[Entries taken from a collection]
========================

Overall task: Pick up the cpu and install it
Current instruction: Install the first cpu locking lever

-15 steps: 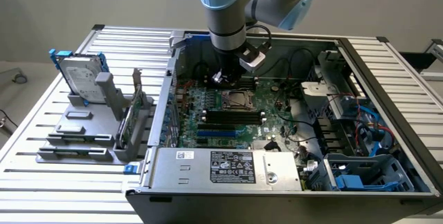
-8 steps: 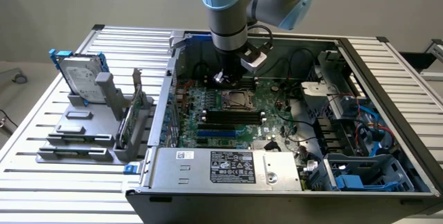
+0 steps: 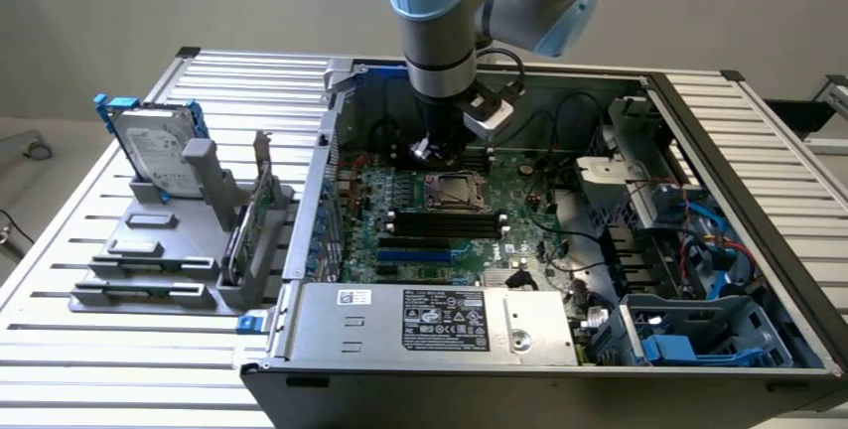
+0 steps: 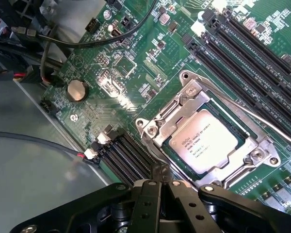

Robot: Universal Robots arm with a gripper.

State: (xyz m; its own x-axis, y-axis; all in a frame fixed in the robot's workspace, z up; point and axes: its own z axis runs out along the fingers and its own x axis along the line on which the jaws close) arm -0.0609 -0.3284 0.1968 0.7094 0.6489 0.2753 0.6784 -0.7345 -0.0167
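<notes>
The cpu (image 4: 202, 141), a silvery square chip with printed text, lies flat inside the metal-framed socket (image 4: 184, 99) of the green motherboard (image 4: 136, 48). My gripper (image 4: 160, 175) is shut, its black fingers pressed together with nothing between them. Its tips hover at the socket's edge, just beside the cpu. In the exterior view the gripper (image 3: 434, 151) hangs down inside the open computer case, slightly behind the socket (image 3: 451, 192).
Black memory slots (image 4: 262, 58) run along one side of the socket, with more slots (image 4: 121, 155) near the fingertips. A coin battery (image 4: 77, 90) and cables (image 4: 39, 141) lie close by. A hard drive in a blue bracket (image 3: 157, 146) stands outside the case, at the exterior view's left.
</notes>
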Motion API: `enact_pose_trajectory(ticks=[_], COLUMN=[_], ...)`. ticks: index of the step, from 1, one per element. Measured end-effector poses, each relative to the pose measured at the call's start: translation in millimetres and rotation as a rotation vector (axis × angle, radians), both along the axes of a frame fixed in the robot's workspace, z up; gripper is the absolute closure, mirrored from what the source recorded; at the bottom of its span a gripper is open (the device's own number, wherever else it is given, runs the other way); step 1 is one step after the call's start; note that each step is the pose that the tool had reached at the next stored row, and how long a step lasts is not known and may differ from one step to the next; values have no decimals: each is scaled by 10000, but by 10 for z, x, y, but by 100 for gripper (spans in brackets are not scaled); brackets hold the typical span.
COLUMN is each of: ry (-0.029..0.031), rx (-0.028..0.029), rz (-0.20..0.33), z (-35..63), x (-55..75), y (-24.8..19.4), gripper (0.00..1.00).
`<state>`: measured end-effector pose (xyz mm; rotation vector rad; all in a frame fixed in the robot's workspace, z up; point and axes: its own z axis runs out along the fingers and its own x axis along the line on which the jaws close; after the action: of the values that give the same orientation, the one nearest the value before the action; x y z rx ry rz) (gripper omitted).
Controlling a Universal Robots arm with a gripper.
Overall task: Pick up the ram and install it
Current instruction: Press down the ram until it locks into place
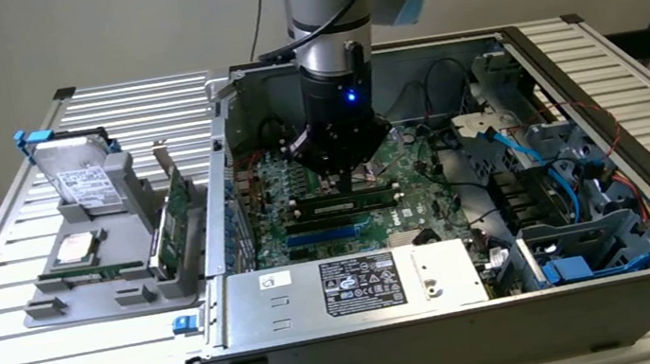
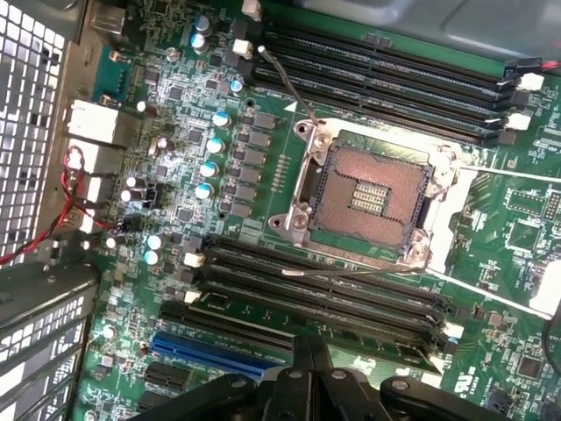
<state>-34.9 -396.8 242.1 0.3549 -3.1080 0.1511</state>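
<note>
The black claw (image 1: 343,172) on the grey arm hangs low inside the open metal computer case (image 1: 471,309), just above the long green ram stick (image 1: 345,205) lying along a black motherboard slot; whether its fingers are parted or gripping, I cannot tell; the stick sits at the claw's six o'clock in the exterior view. Judging from this, a tilted stick or uneven downward push could jam it or stress the green motherboard (image 2: 491,228); farther off, the bare silver processor socket (image 2: 372,195) lies exposed to any slip.
</note>
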Motion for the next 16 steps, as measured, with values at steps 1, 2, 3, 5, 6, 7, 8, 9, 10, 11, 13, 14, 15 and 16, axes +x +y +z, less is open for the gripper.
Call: enact_pose_trajectory(ticks=[1, 2, 3, 5, 6, 7, 8, 9, 10, 11, 13, 14, 15, 16], ry=[-17, -34, -54, -109, -138, -168, -197, -221, -240, -251, -273, -281, -289, -290], rx=[0, 0, 0, 0, 0, 1, 1, 0, -2, -3, -9, -15, -30, -40], rz=[-90, -182, -273, -436, -515, -595, -678, -753, -835, -912, -1076, -1146, -1205, -1220], z=[0, 0, 0, 0, 0, 0, 0, 0, 0, 0, 1, 1, 0, 0], x=[0, 0, 0, 0, 0, 0, 0, 0, 1, 1, 0, 0, 0, 0], y=[0, 0, 0, 0, 0, 0, 0, 0, 0, 0, 0, -1, 0, 0], gripper=[89, 89, 89, 89, 89, 89, 89, 89, 89, 89, 89, 89, 89, 89])
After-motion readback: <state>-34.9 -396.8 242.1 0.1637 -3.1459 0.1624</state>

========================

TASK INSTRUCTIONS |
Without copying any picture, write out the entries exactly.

SOLUTION TO THE PROBLEM |
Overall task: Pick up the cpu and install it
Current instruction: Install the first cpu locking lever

-15 steps: 
-8 steps: 
+0 steps: 
+0 steps: 

Robot: Universal Robots arm with a gripper.

State: (xyz m; its own x-axis, y-axis; all in a frame fixed in the robot's workspace, z up; point and axes: its own z axis runs out along the fingers and its own x axis along the line on which the jaws close) arm -0.0609 -0.3284 0.1968 0.7094 0.6489 0.2753 0.6784 -0.7345 -0.0167
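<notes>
The cpu (image 4: 202, 141), a silvery square chip with printed text, lies flat inside the metal-framed socket (image 4: 184, 99) of the green motherboard (image 4: 136, 48). My gripper (image 4: 160, 175) is shut, its black fingers pressed together with nothing between them. Its tips hover at the socket's edge, just beside the cpu. In the exterior view the gripper (image 3: 434, 151) hangs down inside the open computer case, slightly behind the socket (image 3: 451, 192).
Black memory slots (image 4: 262, 58) run along one side of the socket, with more slots (image 4: 121, 155) near the fingertips. A coin battery (image 4: 77, 90) and cables (image 4: 39, 141) lie close by. A hard drive in a blue bracket (image 3: 157, 146) stands outside the case, at the exterior view's left.
</notes>
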Motion API: `enact_pose_trajectory(ticks=[_], COLUMN=[_], ...)`. ticks: index of the step, from 1, one per element. Measured end-effector poses, each relative to the pose measured at the call's start: translation in millimetres and rotation as a rotation vector (axis × angle, radians), both along the axes of a frame fixed in the robot's workspace, z up; gripper is the absolute closure, mirrored from what the source recorded; at the bottom of its span a gripper is open (the device's own number, wherever else it is given, runs the other way); step 1 is one step after the call's start; note that each step is the pose that the tool had reached at the next stored row, and how long a step lasts is not known and may differ from one step to the next; values have no decimals: each is scaled by 10000, but by 10 for z, x, y, but by 100 for gripper (spans in brackets are not scaled); brackets hold the typical span.
COLUMN is each of: ry (-0.029..0.031), rx (-0.028..0.029), rz (-0.20..0.33), z (-35..63), x (-55..75), y (-24.8..19.4), gripper (0.00..1.00).
`<state>`: measured end-effector pose (xyz mm; rotation vector rad; all in a frame fixed in the robot's workspace, z up; point and axes: its own z axis runs out along the fingers and its own x axis along the line on which the jaws close; after the action: of the values that give the same orientation, the one nearest the value before the action; x y z rx ry rz) (gripper omitted).
Controlling a Universal Robots arm with a gripper.
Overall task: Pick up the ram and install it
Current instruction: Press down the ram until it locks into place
<state>-34.9 -396.8 242.1 0.3549 -3.1080 0.1511</state>
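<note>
The black claw (image 1: 343,172) on the grey arm hangs low inside the open metal computer case (image 1: 471,309), just above the long green ram stick (image 1: 345,205) lying along a black motherboard slot; whether its fingers are parted or gripping, I cannot tell; the stick sits at the claw's six o'clock in the exterior view. Judging from this, a tilted stick or uneven downward push could jam it or stress the green motherboard (image 2: 491,228); farther off, the bare silver processor socket (image 2: 372,195) lies exposed to any slip.
</note>
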Motion for the next 16 steps, as measured, with values at steps 1, 2, 3, 5, 6, 7, 8, 9, 10, 11, 13, 14, 15 and 16, axes +x +y +z, less is open for the gripper.
Call: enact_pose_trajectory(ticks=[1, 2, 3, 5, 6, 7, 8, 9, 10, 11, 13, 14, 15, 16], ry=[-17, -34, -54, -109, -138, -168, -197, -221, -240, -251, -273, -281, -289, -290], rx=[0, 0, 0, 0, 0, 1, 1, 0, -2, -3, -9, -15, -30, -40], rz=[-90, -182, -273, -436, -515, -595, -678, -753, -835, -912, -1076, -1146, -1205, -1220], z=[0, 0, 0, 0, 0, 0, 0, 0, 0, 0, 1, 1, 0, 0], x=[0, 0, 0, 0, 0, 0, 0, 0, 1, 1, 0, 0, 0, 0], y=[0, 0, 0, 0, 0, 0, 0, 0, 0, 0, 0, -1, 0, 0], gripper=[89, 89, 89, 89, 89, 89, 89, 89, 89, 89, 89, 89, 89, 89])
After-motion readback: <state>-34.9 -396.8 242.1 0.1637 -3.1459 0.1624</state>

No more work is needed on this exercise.